The Texas Rules of Civil Procedure authorize courts to require parties to pay reasonable expenses, including attorney fees, for failure to comply with proper discovery requests or court orders on discovery, or for abuse of the discovery process. TEX.R.CIV.P. 215(2)(b)(8), 215(3). Discovery sanctions imposed by a trial court will be set aside only if the court clearly abused its discretion. Bodnow Corp. v. City of Hondo, 721 S.W.2d 839, 840 (Tex. 1986) (per curiam). The test for abuse of discretion is not whether the reviewing court thinks that the facts presented an appropriate case for the trial court's action. Rather, the question on appeal is whether the trial court acted without reference to any guiding rules and principles. The mere fact that a trial judge decided a matter within his discretionary authority in a different way from the manner in which an appellate judge might have decided the matter under the same circumstances does not establish that an abuse of discretion has occurred. Downer v. Aquamarine Operators, Inc., 701 S.W.2d 238, 241-42 (Tex. 1985), cert. denied, 476 U.S. 1159, 106 S.Ct. 2279, 90 L.Ed.2d 721 (1986). Discovery sanctions may properly be imposed to secure compliance with discovery rules, to deter other litigants from violating discovery rules, and to punish parties for violation of the rules. Bodnow, 721 S.W.2d at 840. Rule 215 contemplates adherence to, and enforcement of, court orders concerning discovery. TEX.R.CIV.P. 215(1), 215(2). Discovery sanctions that do not serve the purposes that sanctions were intended to further constitute an abuse of discretion. Bodnow, 721 S.W.2d at 840.

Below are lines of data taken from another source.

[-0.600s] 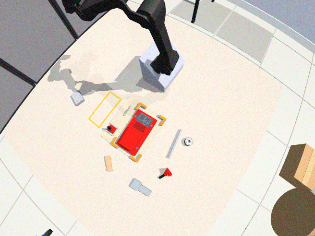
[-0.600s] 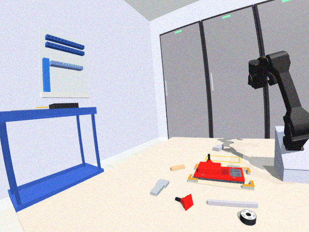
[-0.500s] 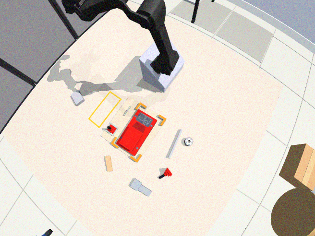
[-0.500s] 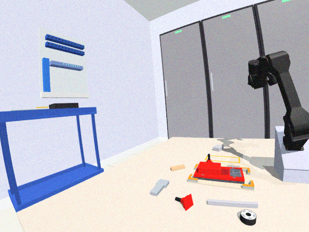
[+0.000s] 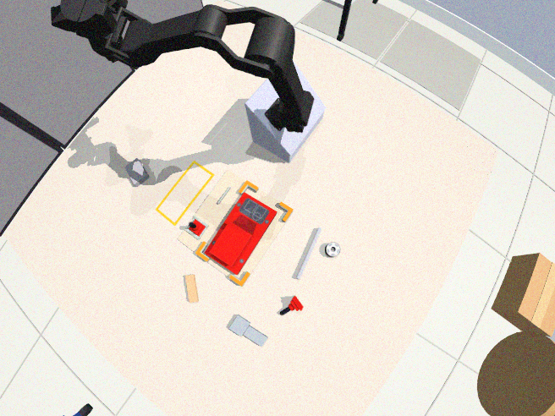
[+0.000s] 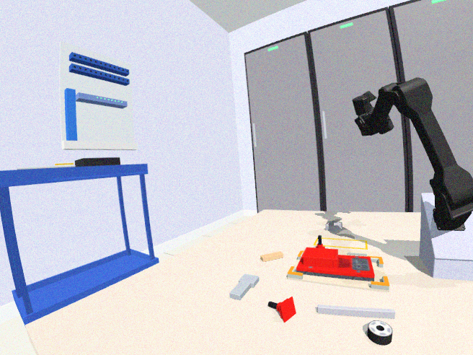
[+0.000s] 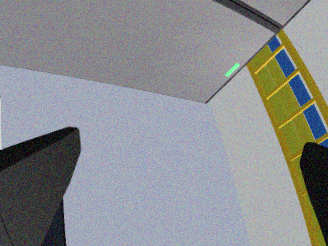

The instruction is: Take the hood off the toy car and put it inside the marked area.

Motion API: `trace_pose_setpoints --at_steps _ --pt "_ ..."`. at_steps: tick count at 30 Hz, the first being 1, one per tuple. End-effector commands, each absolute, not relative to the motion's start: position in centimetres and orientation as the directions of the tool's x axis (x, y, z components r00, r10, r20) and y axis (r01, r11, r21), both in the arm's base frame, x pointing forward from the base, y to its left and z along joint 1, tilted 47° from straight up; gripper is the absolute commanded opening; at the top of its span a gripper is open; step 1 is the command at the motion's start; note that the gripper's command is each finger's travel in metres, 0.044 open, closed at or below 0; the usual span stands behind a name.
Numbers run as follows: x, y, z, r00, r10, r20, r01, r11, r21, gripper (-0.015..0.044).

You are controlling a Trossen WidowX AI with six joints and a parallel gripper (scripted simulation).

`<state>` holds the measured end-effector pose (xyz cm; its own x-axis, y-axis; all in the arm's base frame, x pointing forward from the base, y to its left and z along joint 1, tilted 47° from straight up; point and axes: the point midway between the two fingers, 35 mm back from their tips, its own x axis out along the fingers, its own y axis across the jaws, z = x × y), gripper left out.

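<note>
Currently in hand: the approach to the hood, judged an early step; nothing is lifted.
Claw: the claw (image 5: 67,18) (image 6: 365,99) (image 7: 195,147) stands spread with nothing between its fingers, raised well apart from the car and, in the wrist view, facing wall and cabinets.
Toy car: the red toy car (image 5: 230,246) (image 6: 324,270) sits on a pale board (image 5: 211,203) (image 6: 328,281), between four orange corner brackets (image 5: 247,186) (image 6: 381,282).
Hood: probably the raised red block (image 5: 231,241) (image 6: 320,256), in place on the car; no seam is legible, so identity is unconfirmed.
Marked area: the yellow outline (image 5: 175,185) (image 6: 343,239) on the table (image 5: 381,178) (image 6: 190,305) lies beside the board and holds no part.
Square holder: the pale-rimmed holder (image 5: 202,233) on the board contains a red piece with a black knob (image 5: 192,225) (image 6: 319,240), upright.
Loose knobbed piece: a second red piece (image 5: 294,304) (image 6: 287,308) lies tipped on the table, outside any holder.
Next move: swing back over the car, turn the claw downward and align its fingers across the hood before closing.
Risk: a low approach might strike the upright knob.
</note>
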<state>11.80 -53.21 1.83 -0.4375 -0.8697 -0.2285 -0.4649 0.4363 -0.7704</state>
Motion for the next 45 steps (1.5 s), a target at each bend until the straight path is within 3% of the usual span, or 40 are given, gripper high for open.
trace_pose_setpoints --at_steps 1,12,25,35,45 --pt "15.5 -52.6 1.5 -0.322 -0.900 -0.294 -0.450 0.418 -0.789 0.0440" --pt "26.5 -47.4 -0.4 0.032 -0.848 -0.529 -0.369 0.482 -0.794 0.0440" --pt "36.1 -35.9 -2.0 0.324 -0.531 -0.783 -0.317 0.719 -0.619 0.0440" --pt "39.8 -24.6 -2.2 0.397 -0.164 -0.903 -0.341 0.887 -0.311 0.0440" --pt "40.1 -12.8 -0.5 0.331 0.217 -0.918 -0.344 0.934 0.097 0.0440"
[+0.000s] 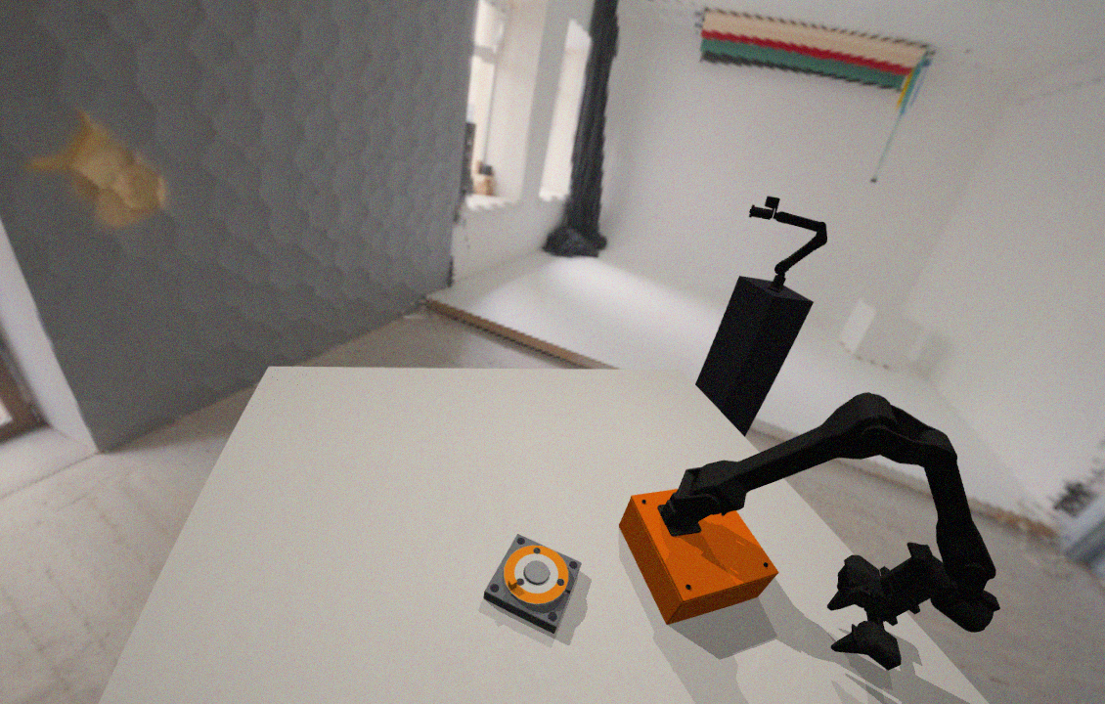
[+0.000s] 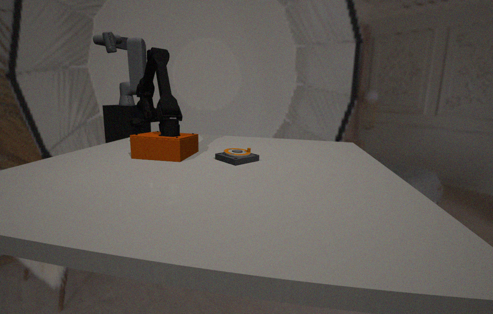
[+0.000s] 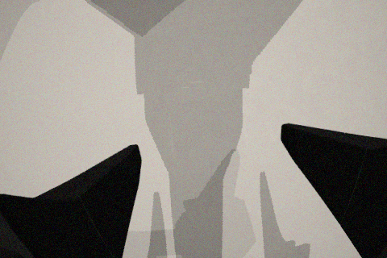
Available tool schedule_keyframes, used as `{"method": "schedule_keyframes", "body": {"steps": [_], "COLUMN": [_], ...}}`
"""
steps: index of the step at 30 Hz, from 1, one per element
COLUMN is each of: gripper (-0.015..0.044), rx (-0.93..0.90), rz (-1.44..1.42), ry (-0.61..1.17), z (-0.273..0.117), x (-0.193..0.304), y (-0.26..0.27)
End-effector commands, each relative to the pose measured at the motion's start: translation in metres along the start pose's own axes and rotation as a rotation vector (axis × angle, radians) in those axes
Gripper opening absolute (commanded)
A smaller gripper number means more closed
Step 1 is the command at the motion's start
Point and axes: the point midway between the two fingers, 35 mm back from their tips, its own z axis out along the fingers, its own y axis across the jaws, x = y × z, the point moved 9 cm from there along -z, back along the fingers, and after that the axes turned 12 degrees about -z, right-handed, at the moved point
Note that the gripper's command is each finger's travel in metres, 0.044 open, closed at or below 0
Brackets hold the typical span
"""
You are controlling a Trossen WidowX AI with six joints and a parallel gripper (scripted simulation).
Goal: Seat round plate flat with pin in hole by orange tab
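White table (image 2: 240,218) fronts grey wall (image 1: 233,175), pale floor (image 1: 14,560).

I can read no text, label, brand, number or sign anywhere in these views, neither on my arm's orange block (image 1: 696,560), on the round plate (image 1: 535,573) and its base, nor on the desk (image 2: 240,210).
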Motion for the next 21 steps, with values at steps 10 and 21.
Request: {"method": "schedule_keyframes", "body": {"steps": [10,21], "gripper": [0.0137,0.0], "rx": [0.01,0.128], "rz": [0.243,1.331], "ry": [0.103,0.072], "z": [-0.032,-0.012], "x": [-0.013,-0.097], "y": [0.037,0.166]}}
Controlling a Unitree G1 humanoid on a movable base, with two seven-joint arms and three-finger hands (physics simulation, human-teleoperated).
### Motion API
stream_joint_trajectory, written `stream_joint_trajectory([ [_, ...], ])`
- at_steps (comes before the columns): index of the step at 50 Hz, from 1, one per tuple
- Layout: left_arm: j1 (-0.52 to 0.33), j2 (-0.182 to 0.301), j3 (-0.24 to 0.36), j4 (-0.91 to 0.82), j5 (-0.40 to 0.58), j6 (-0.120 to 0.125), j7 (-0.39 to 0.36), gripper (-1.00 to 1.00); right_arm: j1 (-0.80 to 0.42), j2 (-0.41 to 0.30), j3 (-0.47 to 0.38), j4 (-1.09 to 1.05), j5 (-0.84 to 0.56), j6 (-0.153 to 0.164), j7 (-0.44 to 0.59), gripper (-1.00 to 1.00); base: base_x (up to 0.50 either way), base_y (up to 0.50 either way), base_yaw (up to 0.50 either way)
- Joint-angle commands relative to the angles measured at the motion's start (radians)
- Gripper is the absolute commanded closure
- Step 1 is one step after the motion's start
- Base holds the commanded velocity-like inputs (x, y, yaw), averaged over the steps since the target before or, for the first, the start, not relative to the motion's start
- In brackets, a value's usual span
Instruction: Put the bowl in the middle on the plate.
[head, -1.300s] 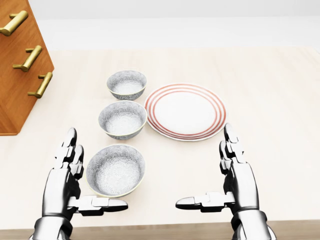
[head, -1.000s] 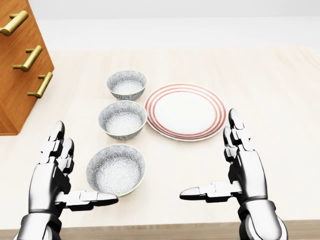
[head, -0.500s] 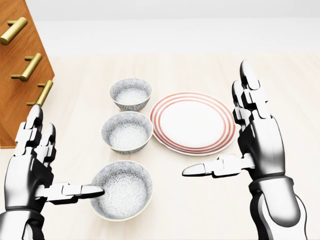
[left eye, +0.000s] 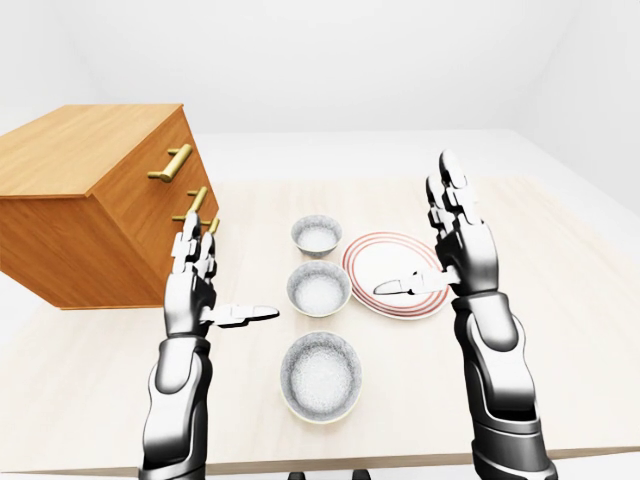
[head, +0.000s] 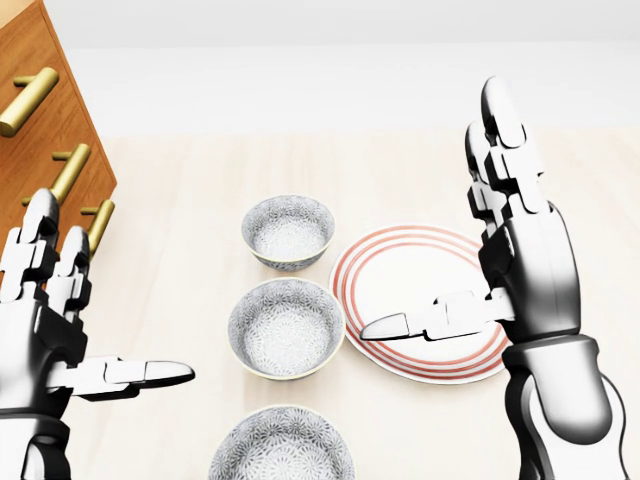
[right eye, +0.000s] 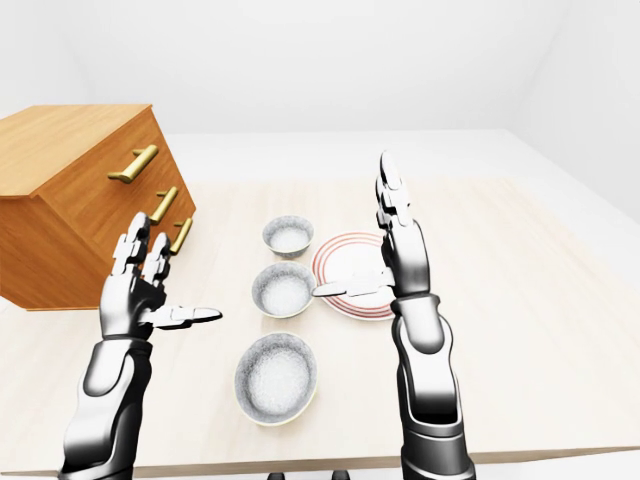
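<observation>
Three patterned grey bowls stand in a column in the head view. The middle bowl (head: 286, 327) sits between the upper bowl (head: 288, 230) and the lower bowl (head: 282, 447). Right of them lies the white plate (head: 420, 275) with red rings, its rim close to the middle bowl. My right hand (head: 440, 225) hovers open over the plate's right side, fingers pointing up and thumb reaching left across the plate. At the view's left, well apart from the bowls, my left hand (head: 115, 290) is open too, thumb pointing right. Neither hand holds anything.
A wooden drawer chest (left eye: 90, 200) with brass handles stands at the left of the pale wooden table (left eye: 560, 290), close behind my left hand. The table's near edge runs along the bottom of the left-eye view.
The camera has tilted, so bowls and plate slid down the head view. Both hands rose; the right one moved up over the plate, the left one drifted left. Nothing was grasped.
</observation>
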Motion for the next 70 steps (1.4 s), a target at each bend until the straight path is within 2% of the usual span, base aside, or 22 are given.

Before we review the propriety of the granting of the motions for sanctions, we will first discuss the nature of the lawsuit. The Coxes alleged several causes of action against Dallas. One cause of action was based on federal civil rights law. See 42 U.S.C.A. § 1983 (West 1981). A cause of action under section 1983 is stated when a plaintiff alleges that personal injury or death was caused by the use of excessive force by police officers, thereby effecting an unreasonable seizure of a person under the Fourth Amendment. See Graham v. Connor, ___ U.S. ___, 109 S.Ct. 1865, 1867, 1871, 104 L.Ed.2d 443 (1989); Brower v. County of Inyo, 489 U.S. 593, 109 S.Ct. 1378, 1380, 1382, 103 L.Ed.2d 628 (1989); Tennessee v. Garner, 471 U.S. 1, 7, 105 S.Ct. 1694, 85 L.Ed.2d 1 (1985). Under section 1983, a municipality may be held liable when execution of its policies or customs inflicts injury that amounts to a constitutional deprivation. City of Canton v. Harris, 489 U.S. 378, 109 S.Ct. 1197, 1203, 103 L.Ed.2d 412 (1989); Monell v. Department of Social Servs., 436 U.S. 658, 694, 98 S.Ct. 2018, 2037-38, 56 L.Ed.2d 611 (1978). A municipality's failure to train its employees in a relevant respect reflecting a deliberate indifference to the rights of its inhabitants may properly be considered a custom or policy that is actionable under section 1983. City of Canton, 109 S.Ct. at 1205 n. 10.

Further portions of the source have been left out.